The essay draws on HRHN’s first-hand experience addressing human rights within the UN system, and combines this with on-the-ground reporting by civil society organisations within the Human Rights House Network, specifically in Armenia, Azerbaijan, Belarus, the Russian Federation, and Ukraine.

Less than a month before the United Nations Human Rights Council opens for its first session in 2016, on its 10th anniversary, Florian Irminger observes: “The UN Human Rights Council is entrusted to universally promote and protect human rights, but events in European countries in recent years have called into question the universal nature and effectiveness of the HRC, specifically its motivation and ability to address human rights in Europe. For example, the UN has been inaudible in its reaction to Russia’s clampdown on civil society, media, and opposition, and it failed to react effectively to Euromaidan in Ukraine and other rapid developments in Eastern Europe.”

After detailing cases of how the UN has responded to events in Belarus and Ukraine, Florian Irminger comments: “These examples illustrate the difficulty of raising human rights violations at the political level within the UN when they concern a European country, and demonstrate the lack of willingness from many sides – the UN itself, European States, and States from other regions – to put human rights violations occurring in Europe on the agenda of the UN.” 

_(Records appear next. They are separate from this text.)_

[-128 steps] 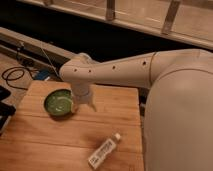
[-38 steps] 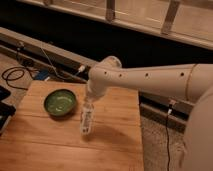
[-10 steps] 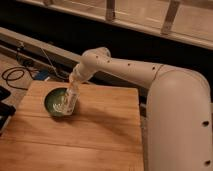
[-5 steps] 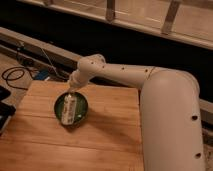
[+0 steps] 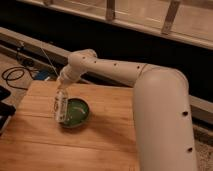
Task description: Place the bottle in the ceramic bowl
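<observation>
Single camera view of a wooden worktop [image 5: 100, 145]. The white arm [image 5: 115, 72] enters from 3 o'clock, bends at an elbow near 12 o'clock of the ceramic bowl [image 5: 75, 113], and descends to the gripper [image 5: 62, 92], which hangs just above the bowl's 10 o'clock rim.

The bottle [image 5: 60, 106] stands close to upright beneath the gripper. Its long axis runs roughly 12 to 6 o'clock in the frame, with a slight lean; its upper end is at the gripper and its lower end points down toward the bowl's 9 o'clock side. The lower end overlaps the dark rim, and whether it rests on the glaze or hangs just clear of it cannot be told. Which end carries the cap cannot be made out either.

The gripper appears closed on the bottle's upper end, since the bottle hangs directly under it.

Task progress, as a judgement: transport is essentially complete, the bottle being over the bowl's near-left edge rather than its pale centre. Release remains, and the bottle is not yet lying in the bowl. Being about as long as the bowl is wide, it may tip across the rim when let go.

A dark cable [image 5: 15, 75] lies on the floor at 10 o'clock.
</observation>
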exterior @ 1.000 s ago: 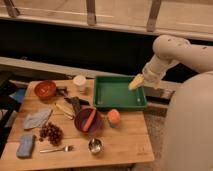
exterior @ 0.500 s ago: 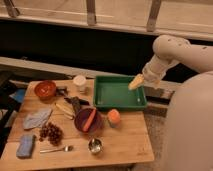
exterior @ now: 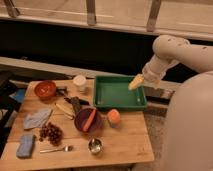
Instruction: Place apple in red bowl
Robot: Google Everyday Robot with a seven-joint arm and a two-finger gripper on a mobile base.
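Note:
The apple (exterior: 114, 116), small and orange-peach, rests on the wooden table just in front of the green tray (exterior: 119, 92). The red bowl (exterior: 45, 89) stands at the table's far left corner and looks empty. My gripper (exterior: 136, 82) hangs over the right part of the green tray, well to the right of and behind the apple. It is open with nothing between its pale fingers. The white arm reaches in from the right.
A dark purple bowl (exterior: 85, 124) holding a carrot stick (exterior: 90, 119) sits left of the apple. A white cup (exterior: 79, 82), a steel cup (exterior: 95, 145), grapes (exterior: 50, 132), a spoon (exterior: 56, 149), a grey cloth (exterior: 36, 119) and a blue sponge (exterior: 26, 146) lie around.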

Florian Irminger also covers the lack of UN engagement at national level: “Our experience is also that the United Nations itself, in various countries, does not push for human rights issues to be raised. It can be even a force against the promotion of human rights on the ground… For example, for Belarus’s second review at the Universal Periodic Review (UPR), the Office of the UN Resident Coordinator in Belarus organised training for civil society, but invited only NGOs legally registered in Belarus… This de facto excluded international actors working on Belarus – when international engagement is essential in such a closed country – as well as domestic NGOs who are banned from public life by Belarusian legislation.” 

Florian Irminger then examines states’ engagement with UN special procedures. He observes: “European States tend to take one of three approaches to special procedures: they reject, they pretend to collaborate, or they truly collaborate.”

Florian Irminger concludes: “Space for civil society in some European countries is shrinking and the environment is increasingly dangerous for human rights defenders. This is not helped by the poisonous combination of the UN not expecting enough when it comes to civil and political rights from European countries, European countries not receiving enough attention from special procedures, and European countries not doing enough to raise developments in other European countries at the UN.”

HRHN’s contribution is entitled “To ensure its universality, the United Nations must address the increasingly worrying situation of human rights defenders in Eastern Europe.” You can read the full essay by clicking the link at the right-hand side of this page.

The essay is part of the Foreign Policy Centre report “Institutionally blind? International Organisations and Human Rights Abuses in the Former Soviet Union,” published on 9 February 2016. The report includes other essays from academics, civil society leaders, and politicians, and is part of the Foreign Policy Centre’s wider Exporting Repression project.